::: Data :::

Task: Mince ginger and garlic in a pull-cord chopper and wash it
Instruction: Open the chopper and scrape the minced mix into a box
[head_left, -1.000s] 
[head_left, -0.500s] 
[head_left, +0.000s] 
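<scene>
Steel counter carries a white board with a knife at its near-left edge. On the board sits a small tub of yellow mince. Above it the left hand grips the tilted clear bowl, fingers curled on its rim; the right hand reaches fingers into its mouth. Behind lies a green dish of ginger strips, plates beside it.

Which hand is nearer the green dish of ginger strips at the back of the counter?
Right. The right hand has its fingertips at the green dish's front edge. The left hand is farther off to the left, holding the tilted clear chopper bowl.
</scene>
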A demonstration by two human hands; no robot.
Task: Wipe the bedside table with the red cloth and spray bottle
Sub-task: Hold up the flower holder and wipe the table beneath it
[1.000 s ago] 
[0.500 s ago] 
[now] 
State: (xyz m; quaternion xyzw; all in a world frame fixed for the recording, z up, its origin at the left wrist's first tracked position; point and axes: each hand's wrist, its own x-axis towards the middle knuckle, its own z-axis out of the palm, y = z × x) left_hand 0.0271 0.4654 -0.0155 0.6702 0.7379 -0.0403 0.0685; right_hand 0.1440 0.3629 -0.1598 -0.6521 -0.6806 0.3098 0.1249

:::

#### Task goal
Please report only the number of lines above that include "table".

#### Result of this task
2